## Aim of the exercise
All lines from the one containing "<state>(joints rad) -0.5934" to the final line of the material should be retyped exactly. Nothing else belongs in the response.

## Material provided
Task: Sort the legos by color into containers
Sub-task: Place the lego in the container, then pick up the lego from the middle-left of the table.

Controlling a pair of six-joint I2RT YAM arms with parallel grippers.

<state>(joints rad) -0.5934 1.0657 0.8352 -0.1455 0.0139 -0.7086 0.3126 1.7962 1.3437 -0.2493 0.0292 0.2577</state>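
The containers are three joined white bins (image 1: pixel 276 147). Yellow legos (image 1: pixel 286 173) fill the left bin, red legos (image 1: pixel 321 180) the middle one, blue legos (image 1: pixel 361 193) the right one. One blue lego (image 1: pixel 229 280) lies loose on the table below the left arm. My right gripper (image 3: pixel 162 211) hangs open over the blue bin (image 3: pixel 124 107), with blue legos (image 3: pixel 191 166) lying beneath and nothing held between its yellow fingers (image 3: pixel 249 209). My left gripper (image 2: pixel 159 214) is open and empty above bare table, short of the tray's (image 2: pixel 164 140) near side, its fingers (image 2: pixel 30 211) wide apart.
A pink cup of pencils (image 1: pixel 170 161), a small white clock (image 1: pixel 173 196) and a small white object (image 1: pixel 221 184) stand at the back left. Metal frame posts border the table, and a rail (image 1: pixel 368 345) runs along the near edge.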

## Reply to the exercise
<state>(joints rad) -0.5934 1.0657 0.8352 -0.1455 0.0139 -0.7086 0.3126 1.7962 1.3437 -0.2493 0.0292 0.2577</state>
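The containers are three joined white bins (image 1: pixel 276 147). Yellow legos (image 1: pixel 286 173) fill the left bin, red legos (image 1: pixel 321 180) the middle one, blue legos (image 1: pixel 361 193) the right one. One blue lego (image 1: pixel 229 280) lies loose on the table below the left arm. My right gripper (image 3: pixel 162 211) hangs open over the blue bin (image 3: pixel 124 107), with blue legos (image 3: pixel 191 166) lying beneath and nothing held between its yellow fingers (image 3: pixel 249 209). My left gripper (image 2: pixel 159 214) is open and empty above bare table, short of the tray's (image 2: pixel 164 140) near side, its fingers (image 2: pixel 30 211) wide apart.
A pink cup of pencils (image 1: pixel 170 161), a small white clock (image 1: pixel 173 196) and a small white object (image 1: pixel 221 184) stand at the back left. Metal frame posts border the table, and a rail (image 1: pixel 368 345) runs along the near edge.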

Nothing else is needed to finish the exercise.